In my application, I capture video using the Media Foundation APIs and convert it to a common format. I need some further clarification regarding the format (memory representation) of a captured video frame exposed through the IMFMediaBuffer and IMF2DBuffer interface. As per the documentation:
"Every video format defines a contiguous or packed representation. This representation is compatible with the standard layout of a DirectX surface in system memory, with no additional padding. For RGB video, the contiguous representation has a pitch equal to the image width in bytes, rounded up to the nearest DWORD boundary. For YUV video, the layout of the contiguous representation depends on the YUV format. For planar YUV formats, the Y plane might have a different pitch than the U and V planes."
Is there any further discussion or documentation on what contiguity means for the various YUV formats? I'm still relatively new to video processing, so I found articles like this one on YUV render formats very helpful.

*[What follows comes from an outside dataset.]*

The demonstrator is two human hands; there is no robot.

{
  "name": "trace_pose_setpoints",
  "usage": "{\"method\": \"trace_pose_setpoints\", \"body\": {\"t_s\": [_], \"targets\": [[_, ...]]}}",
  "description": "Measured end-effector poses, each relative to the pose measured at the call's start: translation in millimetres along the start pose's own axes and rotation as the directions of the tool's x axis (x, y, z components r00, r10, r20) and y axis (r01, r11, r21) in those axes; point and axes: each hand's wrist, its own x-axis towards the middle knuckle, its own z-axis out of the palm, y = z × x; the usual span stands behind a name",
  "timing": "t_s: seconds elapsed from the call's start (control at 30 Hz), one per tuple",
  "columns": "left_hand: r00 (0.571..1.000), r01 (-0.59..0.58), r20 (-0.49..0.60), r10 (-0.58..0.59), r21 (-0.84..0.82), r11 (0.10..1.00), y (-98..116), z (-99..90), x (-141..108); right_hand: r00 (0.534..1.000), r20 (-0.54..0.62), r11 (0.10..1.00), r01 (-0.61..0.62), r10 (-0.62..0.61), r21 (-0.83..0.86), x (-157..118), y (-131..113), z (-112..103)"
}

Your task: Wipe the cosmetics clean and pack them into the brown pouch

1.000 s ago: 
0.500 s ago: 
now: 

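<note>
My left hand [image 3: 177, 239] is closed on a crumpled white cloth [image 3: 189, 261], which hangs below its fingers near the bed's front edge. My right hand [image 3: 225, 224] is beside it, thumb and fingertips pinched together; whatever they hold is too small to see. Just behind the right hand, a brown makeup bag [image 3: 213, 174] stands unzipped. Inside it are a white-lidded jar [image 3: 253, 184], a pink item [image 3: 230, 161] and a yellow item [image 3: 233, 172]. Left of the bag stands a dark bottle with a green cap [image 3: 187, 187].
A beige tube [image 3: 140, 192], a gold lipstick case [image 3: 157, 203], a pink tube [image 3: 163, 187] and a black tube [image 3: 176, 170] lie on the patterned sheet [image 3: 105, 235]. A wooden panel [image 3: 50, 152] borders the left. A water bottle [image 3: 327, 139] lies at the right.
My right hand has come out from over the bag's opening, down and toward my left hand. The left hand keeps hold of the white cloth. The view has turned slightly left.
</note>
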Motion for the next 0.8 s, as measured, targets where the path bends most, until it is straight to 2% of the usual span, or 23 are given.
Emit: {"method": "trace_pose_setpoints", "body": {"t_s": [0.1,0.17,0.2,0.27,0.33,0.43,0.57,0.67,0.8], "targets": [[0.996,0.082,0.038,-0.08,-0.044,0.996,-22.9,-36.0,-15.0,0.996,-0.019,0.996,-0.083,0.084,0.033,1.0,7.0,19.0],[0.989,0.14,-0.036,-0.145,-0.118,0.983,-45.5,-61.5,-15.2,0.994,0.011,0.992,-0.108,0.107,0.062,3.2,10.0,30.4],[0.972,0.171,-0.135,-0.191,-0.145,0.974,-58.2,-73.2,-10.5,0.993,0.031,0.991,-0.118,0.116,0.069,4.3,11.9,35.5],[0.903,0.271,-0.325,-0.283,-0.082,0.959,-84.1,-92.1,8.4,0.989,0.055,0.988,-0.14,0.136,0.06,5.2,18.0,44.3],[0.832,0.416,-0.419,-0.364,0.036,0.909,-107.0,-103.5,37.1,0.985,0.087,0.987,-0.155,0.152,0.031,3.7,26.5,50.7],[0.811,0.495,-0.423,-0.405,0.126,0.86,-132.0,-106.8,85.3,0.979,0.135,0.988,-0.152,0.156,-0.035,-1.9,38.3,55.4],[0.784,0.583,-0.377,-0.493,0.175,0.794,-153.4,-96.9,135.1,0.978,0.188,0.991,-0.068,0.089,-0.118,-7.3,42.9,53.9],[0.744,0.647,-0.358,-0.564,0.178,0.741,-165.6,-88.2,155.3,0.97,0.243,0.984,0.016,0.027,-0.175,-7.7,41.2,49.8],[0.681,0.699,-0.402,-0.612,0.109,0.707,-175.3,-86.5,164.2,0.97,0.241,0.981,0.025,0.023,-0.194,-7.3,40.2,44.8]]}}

It seems like I need to support 3 cases for each format, 2 of which are the same: IMFMediaBuffer (the sample does not expose the 2DBuffer interface), IMF2DBuffer with a contiguous native format, and IMF2DBuffer with a non-contiguous native format. If I read correctly, it seems that an IMFMediaBuffer and a IMF2DBuffer that are contiguous are basically the same thing.
So, for either the contiguous or non-contiguous representation, I need to know the orientation and stride of the image in order to process it.
Right now I am trying to support capture in YUY2, RGB24, and I420.